PROBLEM:
Return exactly the span of lines in the following data that opens with the line containing "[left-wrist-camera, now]" and closes with the line containing "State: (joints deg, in". Include nothing else.

Items from a data source:
----------------------------------------
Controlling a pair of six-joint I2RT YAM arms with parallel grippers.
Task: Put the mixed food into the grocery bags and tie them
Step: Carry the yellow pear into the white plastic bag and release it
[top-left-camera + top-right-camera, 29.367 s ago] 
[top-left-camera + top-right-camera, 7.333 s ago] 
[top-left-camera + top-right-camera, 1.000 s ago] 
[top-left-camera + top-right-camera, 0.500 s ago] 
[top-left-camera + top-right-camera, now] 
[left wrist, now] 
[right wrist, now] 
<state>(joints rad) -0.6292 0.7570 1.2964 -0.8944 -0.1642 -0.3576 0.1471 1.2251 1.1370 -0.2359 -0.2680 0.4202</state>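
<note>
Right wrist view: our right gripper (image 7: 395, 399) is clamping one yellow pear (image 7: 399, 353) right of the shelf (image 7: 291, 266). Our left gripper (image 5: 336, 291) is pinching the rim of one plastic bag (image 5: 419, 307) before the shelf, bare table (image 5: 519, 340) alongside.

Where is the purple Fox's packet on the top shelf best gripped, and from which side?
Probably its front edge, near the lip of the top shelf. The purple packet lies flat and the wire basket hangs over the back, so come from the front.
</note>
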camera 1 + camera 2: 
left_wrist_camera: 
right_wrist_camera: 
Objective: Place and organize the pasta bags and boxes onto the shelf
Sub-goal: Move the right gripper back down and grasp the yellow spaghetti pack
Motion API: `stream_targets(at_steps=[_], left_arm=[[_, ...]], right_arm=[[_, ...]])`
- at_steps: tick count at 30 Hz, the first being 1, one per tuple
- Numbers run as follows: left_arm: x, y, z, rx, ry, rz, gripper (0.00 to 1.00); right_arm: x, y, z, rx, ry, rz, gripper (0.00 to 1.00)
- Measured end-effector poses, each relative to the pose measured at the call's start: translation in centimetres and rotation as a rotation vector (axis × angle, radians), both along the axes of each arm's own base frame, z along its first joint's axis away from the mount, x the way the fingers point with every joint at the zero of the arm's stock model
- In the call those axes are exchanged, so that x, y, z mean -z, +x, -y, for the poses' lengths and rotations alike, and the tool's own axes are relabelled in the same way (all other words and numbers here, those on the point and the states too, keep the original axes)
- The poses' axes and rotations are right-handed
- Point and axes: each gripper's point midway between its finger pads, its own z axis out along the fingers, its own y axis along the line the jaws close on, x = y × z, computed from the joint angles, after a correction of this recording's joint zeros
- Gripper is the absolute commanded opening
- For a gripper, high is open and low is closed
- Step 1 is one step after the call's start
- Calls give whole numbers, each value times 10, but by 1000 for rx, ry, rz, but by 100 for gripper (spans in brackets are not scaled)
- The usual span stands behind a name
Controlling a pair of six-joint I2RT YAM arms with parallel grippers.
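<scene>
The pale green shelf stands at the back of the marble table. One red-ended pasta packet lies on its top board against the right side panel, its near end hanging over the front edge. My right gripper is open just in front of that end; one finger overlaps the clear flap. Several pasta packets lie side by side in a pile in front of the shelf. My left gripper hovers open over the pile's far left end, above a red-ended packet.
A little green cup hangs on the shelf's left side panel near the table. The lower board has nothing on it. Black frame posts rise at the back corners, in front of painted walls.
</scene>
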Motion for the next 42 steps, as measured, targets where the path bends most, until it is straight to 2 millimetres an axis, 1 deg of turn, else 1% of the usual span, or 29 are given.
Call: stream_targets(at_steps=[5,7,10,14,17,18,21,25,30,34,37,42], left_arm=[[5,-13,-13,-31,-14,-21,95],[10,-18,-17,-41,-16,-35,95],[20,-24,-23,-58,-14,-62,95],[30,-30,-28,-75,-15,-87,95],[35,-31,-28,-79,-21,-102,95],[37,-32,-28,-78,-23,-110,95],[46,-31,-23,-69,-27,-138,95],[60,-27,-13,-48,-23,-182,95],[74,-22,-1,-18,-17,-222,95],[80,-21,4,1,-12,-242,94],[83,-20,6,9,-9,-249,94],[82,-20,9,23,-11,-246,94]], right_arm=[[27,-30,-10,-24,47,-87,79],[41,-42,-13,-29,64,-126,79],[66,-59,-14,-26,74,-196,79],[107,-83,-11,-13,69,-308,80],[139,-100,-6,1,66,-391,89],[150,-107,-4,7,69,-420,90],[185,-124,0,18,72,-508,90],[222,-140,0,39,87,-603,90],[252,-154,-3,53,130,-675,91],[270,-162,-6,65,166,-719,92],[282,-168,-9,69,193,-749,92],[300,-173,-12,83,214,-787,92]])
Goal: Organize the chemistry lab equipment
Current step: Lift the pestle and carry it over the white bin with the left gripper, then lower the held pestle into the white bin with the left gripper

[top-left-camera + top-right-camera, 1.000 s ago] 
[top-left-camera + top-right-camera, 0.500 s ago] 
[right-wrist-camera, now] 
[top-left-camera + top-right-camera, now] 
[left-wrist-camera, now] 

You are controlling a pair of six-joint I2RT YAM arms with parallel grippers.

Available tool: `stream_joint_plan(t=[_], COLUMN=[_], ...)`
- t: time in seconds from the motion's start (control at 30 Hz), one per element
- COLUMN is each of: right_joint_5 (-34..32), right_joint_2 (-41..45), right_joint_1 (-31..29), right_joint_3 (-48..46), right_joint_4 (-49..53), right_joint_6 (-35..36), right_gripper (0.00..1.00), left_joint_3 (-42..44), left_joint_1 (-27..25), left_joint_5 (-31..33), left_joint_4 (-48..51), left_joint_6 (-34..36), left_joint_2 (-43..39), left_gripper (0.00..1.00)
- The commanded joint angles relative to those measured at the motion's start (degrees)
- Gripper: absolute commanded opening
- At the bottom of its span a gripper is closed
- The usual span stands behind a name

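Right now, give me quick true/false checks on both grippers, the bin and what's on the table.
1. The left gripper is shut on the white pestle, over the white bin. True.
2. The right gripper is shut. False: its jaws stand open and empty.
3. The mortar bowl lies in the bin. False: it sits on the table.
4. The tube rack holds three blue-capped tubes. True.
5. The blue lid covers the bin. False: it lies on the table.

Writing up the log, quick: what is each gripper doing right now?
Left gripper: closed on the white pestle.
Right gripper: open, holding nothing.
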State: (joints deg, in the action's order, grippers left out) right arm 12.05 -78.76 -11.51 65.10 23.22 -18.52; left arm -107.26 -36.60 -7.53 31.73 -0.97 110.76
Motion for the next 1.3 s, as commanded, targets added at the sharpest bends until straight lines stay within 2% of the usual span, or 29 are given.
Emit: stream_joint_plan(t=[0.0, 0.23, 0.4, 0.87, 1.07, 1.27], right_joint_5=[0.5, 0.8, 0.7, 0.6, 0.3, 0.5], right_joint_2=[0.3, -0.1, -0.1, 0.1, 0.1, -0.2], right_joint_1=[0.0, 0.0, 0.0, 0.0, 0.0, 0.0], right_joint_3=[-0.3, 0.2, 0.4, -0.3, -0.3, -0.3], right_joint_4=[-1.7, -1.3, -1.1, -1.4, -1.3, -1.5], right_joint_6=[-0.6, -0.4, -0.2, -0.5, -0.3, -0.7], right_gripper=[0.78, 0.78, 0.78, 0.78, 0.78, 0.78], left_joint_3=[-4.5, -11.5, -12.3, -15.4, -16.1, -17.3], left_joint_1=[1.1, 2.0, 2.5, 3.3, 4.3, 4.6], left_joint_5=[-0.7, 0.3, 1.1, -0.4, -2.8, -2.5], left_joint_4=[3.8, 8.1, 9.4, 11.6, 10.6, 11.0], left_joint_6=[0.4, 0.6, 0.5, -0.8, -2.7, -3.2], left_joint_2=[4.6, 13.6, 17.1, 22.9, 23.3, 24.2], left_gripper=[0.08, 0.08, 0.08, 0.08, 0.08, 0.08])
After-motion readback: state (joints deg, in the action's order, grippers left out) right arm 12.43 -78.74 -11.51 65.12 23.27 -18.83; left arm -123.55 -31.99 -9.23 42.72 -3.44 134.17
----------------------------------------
EXERCISE RESULT:
[left-wrist-camera, now] 

You are controlling a pair of six-joint I2RT YAM arms with parallel grippers.

Available tool: `stream_joint_plan(t=[_], COLUMN=[_], ...)`
- t: time in seconds from the motion's start (control at 30 Hz), one per element
- COLUMN is each of: right_joint_5 (-34..32), right_joint_2 (-41..45), right_joint_1 (-31..29), right_joint_3 (-48..46), right_joint_4 (-49..53), right_joint_6 (-35..36), right_gripper (0.00..1.00), left_joint_3 (-42..44), left_joint_1 (-27..25), left_joint_5 (-31..33), left_joint_4 (-48..51), left_joint_6 (-34..36), left_joint_2 (-43..39), left_gripper (0.00..1.00)
- The commanded joint angles relative to those measured at the motion's start (degrees)
- Gripper: absolute commanded opening
- At the bottom of its span a gripper is closed
- The usual span stands behind a name

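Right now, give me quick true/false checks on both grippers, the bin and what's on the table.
1. The left gripper is shut on the white pestle, over the white bin. True.
2. The right gripper is shut. False: its jaws stand open and empty.
3. The mortar bowl lies in the bin. False: it sits on the table.
4. The tube rack holds three blue-capped tubes. True.
5. The blue lid covers the bin. False: it lies on the table.

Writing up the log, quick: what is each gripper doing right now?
Left gripper: closed on the white pestle.
Right gripper: open, holding nothing.
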State: (joints deg, in the action's order, grippers left out) right arm 12.05 -78.76 -11.51 65.10 23.22 -18.52; left arm -107.26 -36.60 -7.53 31.73 -0.97 110.76

The exercise requires no additional answer.